What you should do -
Please output the full listing, character for character.

Supplied information -

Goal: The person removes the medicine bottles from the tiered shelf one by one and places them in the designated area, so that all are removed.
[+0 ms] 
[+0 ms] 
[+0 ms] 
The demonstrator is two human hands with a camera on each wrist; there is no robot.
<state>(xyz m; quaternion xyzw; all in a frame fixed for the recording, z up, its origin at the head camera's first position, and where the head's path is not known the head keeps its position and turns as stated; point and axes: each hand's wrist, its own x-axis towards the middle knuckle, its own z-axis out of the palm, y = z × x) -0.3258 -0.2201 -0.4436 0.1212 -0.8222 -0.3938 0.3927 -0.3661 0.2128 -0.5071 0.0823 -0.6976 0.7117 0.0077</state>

Expected output -
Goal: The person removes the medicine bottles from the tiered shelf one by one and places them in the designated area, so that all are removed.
[+0 ms] 
[+0 ms] 
[+0 ms] 
The demonstrator is two human hands with a camera on each wrist; there is no robot.
<state>(xyz m; quaternion xyzw; all in a frame fixed for the recording, z up, its origin at the head camera's first position, and where the head's path is not known the head keeps its position and turns as stated; point and axes: each hand's wrist, its own x-axis towards the middle knuckle, its own z-axis out of the palm, y = z × x) -0.3258 -0.2201 -0.4436 0.1212 -0.8222 -0.3938 0.3927 -0.3661 0.2128 -0.5071 0.0823 -0.6976 0.7117 0.0077</state>

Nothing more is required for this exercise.